Category Archives: committed parejts

The secret to outperforming schools: committed parents

What if there were an urban public school system which was beating some of the best nearby suburban schools in end-of-year state tests?  What if that same public urban system drew its students from predominantly low-income and minority families?  Wouldn’t you want to know how that school system succeeds?

Well, there is such a school system in New York called the Success Academy, a network of charter schools.  And it is outperforming public schools from nearby wealthy suburbs.  And now we know how it is succeeding, thanks to a reporter who embedded himself in the schools, observing for a year what makes the Success Academy successful.

The answer:  committed and involved parents.

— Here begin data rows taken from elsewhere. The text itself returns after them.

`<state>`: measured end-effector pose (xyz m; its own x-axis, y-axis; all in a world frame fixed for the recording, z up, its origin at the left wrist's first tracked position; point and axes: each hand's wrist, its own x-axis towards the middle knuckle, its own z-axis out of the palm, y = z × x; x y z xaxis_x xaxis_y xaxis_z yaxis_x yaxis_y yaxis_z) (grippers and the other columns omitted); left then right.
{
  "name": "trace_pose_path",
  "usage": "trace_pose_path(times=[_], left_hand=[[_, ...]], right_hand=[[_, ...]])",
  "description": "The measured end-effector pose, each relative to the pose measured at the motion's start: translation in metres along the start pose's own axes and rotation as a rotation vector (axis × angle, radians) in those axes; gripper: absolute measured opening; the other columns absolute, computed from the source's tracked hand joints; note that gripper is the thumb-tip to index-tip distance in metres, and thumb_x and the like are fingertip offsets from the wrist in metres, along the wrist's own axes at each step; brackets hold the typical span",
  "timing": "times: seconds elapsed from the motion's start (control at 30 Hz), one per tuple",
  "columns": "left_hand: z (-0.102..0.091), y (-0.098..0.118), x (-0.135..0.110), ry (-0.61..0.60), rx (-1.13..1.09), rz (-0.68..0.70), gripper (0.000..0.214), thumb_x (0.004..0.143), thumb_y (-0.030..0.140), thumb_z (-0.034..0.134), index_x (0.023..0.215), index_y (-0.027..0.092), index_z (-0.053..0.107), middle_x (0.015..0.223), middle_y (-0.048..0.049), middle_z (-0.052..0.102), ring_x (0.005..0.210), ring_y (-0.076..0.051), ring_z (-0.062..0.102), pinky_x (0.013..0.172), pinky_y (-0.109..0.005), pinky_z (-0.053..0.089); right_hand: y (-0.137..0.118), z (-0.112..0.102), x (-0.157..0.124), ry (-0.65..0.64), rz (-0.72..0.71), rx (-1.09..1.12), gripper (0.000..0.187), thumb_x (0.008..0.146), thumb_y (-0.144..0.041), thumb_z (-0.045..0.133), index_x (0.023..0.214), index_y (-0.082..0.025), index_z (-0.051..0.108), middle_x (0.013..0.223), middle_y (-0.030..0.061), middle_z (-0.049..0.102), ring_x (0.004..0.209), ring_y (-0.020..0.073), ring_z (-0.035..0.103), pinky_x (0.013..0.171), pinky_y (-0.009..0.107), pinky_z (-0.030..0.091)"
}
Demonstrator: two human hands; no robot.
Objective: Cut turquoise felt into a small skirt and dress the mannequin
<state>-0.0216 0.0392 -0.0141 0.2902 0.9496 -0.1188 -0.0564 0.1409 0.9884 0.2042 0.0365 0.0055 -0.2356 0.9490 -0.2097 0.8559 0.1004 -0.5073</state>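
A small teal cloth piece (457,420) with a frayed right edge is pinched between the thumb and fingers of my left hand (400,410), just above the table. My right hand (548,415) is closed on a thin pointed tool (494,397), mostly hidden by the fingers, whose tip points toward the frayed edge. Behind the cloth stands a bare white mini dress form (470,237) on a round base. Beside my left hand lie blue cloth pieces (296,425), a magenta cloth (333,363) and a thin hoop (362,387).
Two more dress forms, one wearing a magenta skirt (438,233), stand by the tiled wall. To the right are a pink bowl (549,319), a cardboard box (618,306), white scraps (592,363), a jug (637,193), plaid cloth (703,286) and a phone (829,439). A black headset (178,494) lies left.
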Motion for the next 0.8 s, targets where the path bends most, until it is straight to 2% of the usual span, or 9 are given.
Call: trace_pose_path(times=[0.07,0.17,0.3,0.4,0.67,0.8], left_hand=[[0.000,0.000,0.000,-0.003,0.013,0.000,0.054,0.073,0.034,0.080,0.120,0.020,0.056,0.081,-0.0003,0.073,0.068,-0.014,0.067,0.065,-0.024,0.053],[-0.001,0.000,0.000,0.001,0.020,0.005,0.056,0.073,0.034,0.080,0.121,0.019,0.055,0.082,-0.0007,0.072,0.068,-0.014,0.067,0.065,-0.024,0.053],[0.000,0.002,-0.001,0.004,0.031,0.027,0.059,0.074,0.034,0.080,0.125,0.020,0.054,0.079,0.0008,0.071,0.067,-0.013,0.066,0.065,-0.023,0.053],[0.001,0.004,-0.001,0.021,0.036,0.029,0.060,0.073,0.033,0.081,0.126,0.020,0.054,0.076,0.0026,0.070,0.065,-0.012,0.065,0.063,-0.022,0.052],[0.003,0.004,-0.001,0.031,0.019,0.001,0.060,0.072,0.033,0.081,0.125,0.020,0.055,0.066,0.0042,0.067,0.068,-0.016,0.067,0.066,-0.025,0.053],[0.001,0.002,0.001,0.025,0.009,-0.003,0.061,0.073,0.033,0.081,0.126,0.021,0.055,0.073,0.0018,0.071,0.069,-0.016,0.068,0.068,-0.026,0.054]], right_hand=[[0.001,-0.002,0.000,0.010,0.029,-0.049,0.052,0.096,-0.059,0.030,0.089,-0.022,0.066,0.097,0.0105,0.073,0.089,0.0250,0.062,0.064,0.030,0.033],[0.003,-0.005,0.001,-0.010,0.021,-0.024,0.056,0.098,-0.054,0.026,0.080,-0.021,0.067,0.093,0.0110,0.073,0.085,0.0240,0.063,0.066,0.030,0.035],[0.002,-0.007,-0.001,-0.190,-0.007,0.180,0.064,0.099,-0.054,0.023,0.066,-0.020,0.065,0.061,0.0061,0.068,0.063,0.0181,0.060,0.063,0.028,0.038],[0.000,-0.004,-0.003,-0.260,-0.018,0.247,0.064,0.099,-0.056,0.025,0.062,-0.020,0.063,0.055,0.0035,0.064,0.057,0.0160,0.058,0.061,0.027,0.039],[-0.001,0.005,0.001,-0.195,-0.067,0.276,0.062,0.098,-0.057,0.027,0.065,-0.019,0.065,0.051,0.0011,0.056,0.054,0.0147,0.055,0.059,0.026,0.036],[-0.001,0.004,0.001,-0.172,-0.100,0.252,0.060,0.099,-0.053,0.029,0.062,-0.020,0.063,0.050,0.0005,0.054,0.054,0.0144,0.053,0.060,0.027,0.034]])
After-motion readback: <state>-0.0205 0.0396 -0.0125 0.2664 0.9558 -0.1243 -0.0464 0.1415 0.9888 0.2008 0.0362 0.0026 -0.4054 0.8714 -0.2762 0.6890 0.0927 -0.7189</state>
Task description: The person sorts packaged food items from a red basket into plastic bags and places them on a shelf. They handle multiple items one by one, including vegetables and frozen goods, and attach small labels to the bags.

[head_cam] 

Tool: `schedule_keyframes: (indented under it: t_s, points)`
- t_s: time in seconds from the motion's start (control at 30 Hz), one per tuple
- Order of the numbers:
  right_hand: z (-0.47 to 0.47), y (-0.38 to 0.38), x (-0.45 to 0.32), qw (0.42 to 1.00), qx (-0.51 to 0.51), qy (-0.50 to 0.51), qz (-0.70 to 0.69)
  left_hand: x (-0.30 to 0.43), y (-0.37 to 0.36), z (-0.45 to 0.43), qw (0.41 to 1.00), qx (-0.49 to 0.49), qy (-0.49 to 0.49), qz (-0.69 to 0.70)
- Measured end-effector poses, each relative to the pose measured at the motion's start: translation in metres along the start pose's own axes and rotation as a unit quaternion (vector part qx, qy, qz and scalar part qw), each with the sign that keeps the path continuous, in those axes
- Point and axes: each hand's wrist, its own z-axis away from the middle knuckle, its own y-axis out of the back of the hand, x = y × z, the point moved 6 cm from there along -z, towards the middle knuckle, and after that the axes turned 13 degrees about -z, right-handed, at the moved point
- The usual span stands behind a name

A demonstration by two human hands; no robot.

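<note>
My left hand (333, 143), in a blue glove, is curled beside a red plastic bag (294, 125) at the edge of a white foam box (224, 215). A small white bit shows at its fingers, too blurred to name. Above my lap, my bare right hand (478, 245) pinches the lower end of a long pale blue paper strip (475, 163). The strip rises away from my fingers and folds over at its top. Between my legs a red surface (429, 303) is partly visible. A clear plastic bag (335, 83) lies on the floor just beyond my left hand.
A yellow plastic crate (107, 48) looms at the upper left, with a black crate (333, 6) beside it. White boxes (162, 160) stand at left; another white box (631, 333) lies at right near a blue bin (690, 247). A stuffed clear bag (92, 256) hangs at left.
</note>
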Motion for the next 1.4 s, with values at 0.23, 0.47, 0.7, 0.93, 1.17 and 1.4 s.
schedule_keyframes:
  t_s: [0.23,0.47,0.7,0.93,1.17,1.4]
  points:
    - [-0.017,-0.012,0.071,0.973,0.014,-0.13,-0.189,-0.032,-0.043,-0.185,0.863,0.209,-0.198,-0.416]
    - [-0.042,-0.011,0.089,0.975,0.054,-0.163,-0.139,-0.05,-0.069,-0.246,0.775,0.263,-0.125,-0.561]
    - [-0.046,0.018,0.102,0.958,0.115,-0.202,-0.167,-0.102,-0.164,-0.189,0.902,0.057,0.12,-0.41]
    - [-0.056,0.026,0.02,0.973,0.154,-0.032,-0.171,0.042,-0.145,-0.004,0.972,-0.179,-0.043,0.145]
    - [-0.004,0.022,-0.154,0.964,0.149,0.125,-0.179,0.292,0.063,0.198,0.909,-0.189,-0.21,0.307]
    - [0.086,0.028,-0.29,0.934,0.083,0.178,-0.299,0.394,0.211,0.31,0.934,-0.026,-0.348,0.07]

That is the conclusion of Robert Pondiscio, a former public school teacher and author of How the Other Half Learns:  Equality, Excellence and the Battle over School Choice.

Pondiscio claims that the charter schools which are part of Success Academy cull from its applicants parents who are most likely to support the rigorous demands of the schools.  This means parents who can transport their students to class each day and pick them up promptly in the afternoon (no bussing, no after-school programs).  This means parents who sign contracts to read one book a day to their children through second grade, and who log older students’ reading and homework efforts, discussing these logs with teachers.  This means parents who make sure their children are not disruptive, and if they are disruptive, who remove them from the schools.

Are the Success Academy criteria unfair to parents who can’t pick up their children on Wednesdays at 12:30?  To parents who can’t take time off from work to take part in school orientation day?  To parents who can’t read books to their kindergarteners in English?

Pondiscio says yes.  But he adds that such criteria winnow parents who can’t engage and commit the same way that the high cost of housing in suburbia winnows low income families from suburban school systems.

The result in New York is that the children of parents who are committed and involved make the cut into Success Academy’s schools, and the children of parents who cannot be committed and involved are left to study in underperforming city schools.

Is it fair?  No.

What Pondiscio shows is that even among the poor, there is a hierarchy when it comes to education.